Purpose: Age-related macular degeneration (AMD) is the leading cause of severe vision loss among the elderly population worldwide. AMD has been shown to result from a chronic, aberrant inflammatory response, specifically involving the complement cascade. Numerous studies have suggested that localized disruption of the complement cascade results in arresting progression of AMD. PEGylated drug is an anti-PDGF-B PEGylated, stabilized aptamer targeted as a potent and selective inhibitor of factor C5 in the complement cascade. By inhibiting C5-mediated inflammatory activities, therapeutic benefit can be achieved in both dry and wet AMD. Numerous Phase I studies have been initiated to evaluate PEGylated drug both individually and as part of combination therapies. To support such studies, Syneos Health has developed a hybridized ELISA method for the detection of PEGylated drug in human plasma.
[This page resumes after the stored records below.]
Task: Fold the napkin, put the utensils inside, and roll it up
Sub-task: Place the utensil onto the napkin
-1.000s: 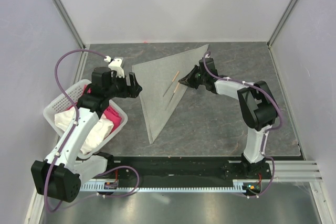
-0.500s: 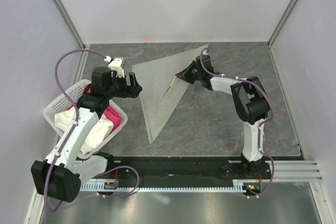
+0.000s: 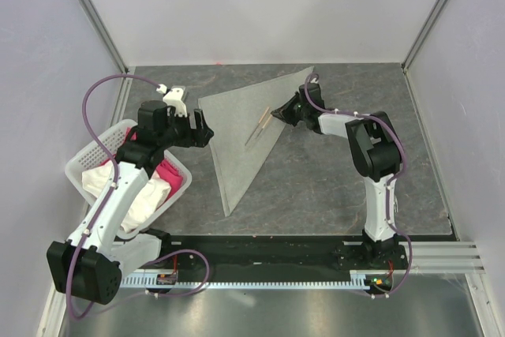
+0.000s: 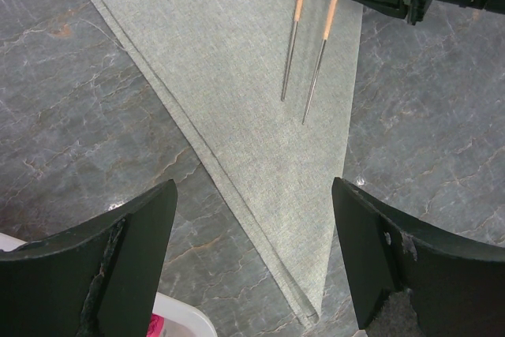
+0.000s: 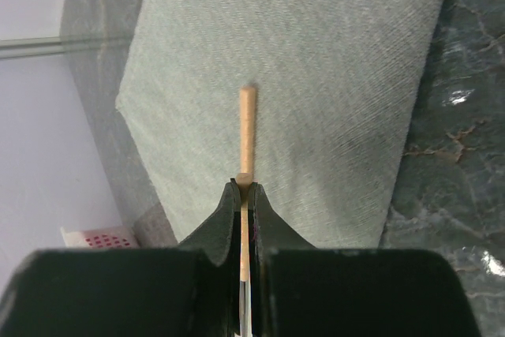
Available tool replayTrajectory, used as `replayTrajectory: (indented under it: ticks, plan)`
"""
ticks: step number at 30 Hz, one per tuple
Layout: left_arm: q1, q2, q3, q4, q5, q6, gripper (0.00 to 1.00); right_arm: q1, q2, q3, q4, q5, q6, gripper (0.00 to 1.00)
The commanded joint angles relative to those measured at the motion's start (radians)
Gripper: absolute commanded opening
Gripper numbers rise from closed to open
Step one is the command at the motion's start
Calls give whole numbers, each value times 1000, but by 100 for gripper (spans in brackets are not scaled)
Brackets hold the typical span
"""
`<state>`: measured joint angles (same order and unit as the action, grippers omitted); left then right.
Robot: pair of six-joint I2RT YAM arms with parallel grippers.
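Dark marbled counter (image 3: 331,171): the folded napkin (image 3: 237,132) looks limp. The right hand (image 3: 278,115) pinches one light, stiff-looking utensil (image 4: 318,61) at its wooden end; the left hand (image 4: 252,203) is wide and empty.

You have a dark grey, marble-veined table (image 3: 331,179) filling the middle of the frame. Left of centre on it, the grey-green napkin (image 3: 237,140) lies flat, folded into a triangle pointing toward the lower edge. A white perforated basket (image 3: 87,159) sits at its left edge.
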<state>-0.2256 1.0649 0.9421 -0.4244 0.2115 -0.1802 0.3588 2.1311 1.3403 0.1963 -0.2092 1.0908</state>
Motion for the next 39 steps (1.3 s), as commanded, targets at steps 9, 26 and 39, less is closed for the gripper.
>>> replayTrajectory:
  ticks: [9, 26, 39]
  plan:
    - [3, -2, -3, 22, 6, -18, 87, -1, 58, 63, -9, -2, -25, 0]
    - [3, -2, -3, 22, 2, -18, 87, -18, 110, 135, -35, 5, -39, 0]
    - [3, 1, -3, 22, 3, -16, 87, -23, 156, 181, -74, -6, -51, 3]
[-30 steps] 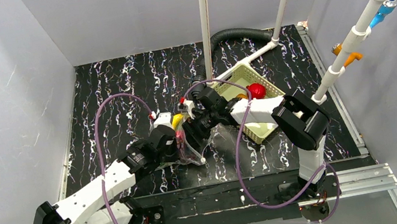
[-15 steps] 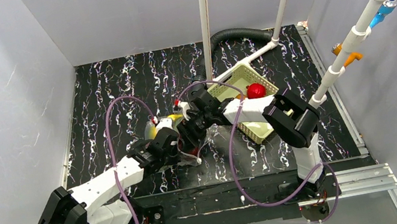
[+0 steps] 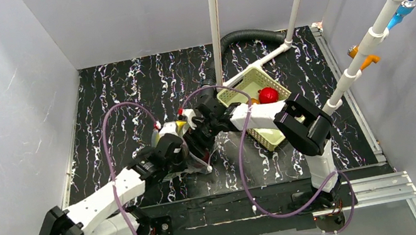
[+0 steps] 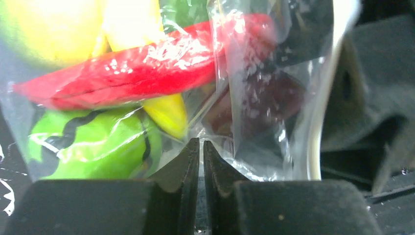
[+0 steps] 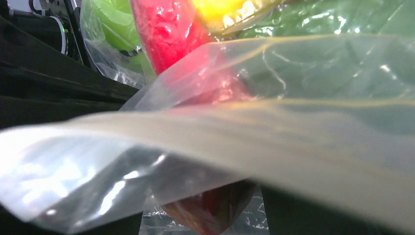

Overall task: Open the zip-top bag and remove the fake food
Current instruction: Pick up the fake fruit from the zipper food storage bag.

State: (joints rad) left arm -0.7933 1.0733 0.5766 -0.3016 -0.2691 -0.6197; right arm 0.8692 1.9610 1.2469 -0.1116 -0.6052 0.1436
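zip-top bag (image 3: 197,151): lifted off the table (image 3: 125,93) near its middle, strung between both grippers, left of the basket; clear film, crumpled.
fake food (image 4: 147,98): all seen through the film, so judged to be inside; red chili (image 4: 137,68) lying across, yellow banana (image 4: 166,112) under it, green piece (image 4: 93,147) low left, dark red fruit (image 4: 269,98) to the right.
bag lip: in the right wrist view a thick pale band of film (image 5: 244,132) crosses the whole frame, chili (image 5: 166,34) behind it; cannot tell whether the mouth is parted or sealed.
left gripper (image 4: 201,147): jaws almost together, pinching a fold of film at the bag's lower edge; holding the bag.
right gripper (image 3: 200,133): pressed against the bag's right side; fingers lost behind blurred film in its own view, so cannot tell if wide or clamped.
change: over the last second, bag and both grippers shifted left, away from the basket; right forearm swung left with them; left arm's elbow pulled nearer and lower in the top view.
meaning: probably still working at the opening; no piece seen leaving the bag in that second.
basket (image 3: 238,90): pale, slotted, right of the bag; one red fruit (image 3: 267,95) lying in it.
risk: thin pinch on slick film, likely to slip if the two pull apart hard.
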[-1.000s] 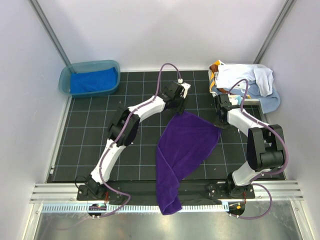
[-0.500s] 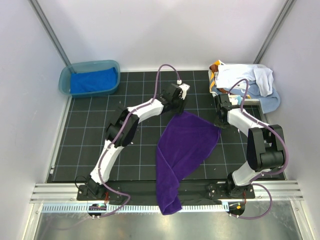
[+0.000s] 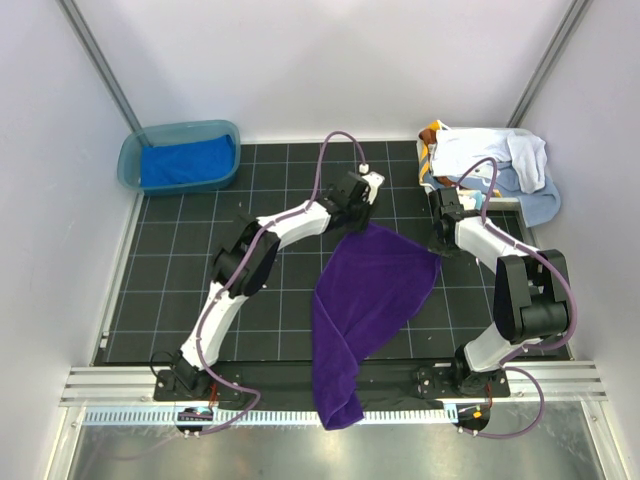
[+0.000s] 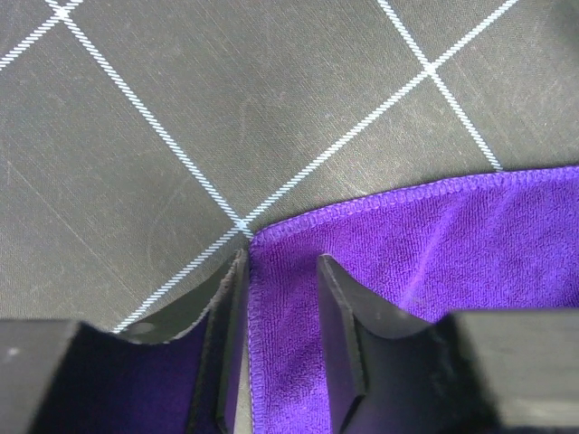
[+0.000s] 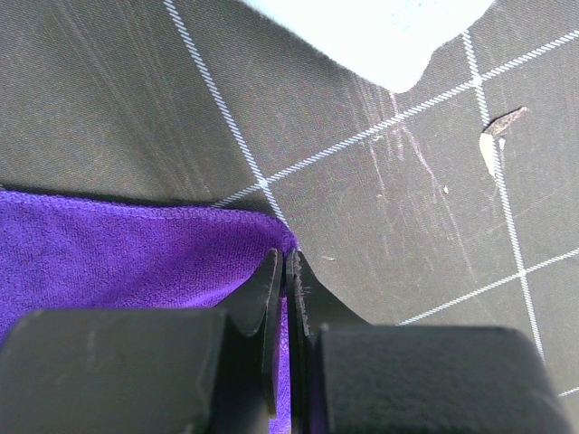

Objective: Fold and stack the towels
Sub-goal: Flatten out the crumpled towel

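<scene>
A deep purple rectangular cloth towel is spread on the black, white-gridded worktop, between the two arms. Its far edge is laid from left to right, and its near end is draped over the worktop's near edge.

The left tool is set down at the far left corner of the purple towel. Its jaws are parted, and the stitched hem is seen between them, straddled but not pinched.

The right tool is closed on the far right corner of the purple towel. Purple cloth is visible between the pressed jaws.

A royal blue cloth towel is laid in a teal translucent plastic tub at the far left corner. A white cloth towel, a light blue cloth towel and an orange-brown cloth towel are heaped at the far right corner, just beyond the right tool.
</scene>
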Controlling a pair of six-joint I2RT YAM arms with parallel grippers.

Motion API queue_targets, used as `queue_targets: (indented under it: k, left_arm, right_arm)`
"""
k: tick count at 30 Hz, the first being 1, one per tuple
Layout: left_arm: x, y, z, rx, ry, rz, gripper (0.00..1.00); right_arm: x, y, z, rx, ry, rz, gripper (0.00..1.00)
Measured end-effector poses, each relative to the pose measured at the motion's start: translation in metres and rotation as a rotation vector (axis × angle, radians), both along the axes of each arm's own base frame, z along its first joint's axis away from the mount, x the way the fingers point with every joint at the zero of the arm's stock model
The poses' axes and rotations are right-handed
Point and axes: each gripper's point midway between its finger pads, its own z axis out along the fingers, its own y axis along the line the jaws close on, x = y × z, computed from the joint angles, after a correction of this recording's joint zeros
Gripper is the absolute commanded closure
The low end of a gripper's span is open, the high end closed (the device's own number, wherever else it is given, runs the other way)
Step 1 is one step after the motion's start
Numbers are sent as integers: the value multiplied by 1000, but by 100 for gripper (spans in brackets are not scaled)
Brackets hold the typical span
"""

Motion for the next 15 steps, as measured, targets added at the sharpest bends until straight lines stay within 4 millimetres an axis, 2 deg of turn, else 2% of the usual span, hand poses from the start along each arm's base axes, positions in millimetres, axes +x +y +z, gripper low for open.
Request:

An amino microplate is coated with Capture Oligonucleotide. After thoroughly washing the plate to remove unbound capture nucleotide, the plate is blocked with blocking buffer. During the blocking step, the standards, QCs, and samples undergo heat inactivation. The PEGylated drug in K2EDTA human plasma is then hybridized with biotinylated Detection Oligonucleotide using a thermal cycler. After washing the blocked capture plate, the mixture of Biotinylated Oligonucleotide and PEGylated drug in standards, controls, and samples are added to the capture plate. The PEGylated drug in the standards, controls, and samples will bind to the Capture Oligonucleotide coated wells. Streptavidin Poly-HRP is used to detect the nucleotide/ PEGylated drug complex. Excess unbound conjugate is removed by further plate washing. The bound conjugate is visualized by adding the substrate tetramethylbenzidine (TMB) to the plate. Sulfuric acid is used to stop the TMB reaction.
A robust oligonucleotide hybridized ELISA has been developed to detect PEGylated drug in human plasma samples.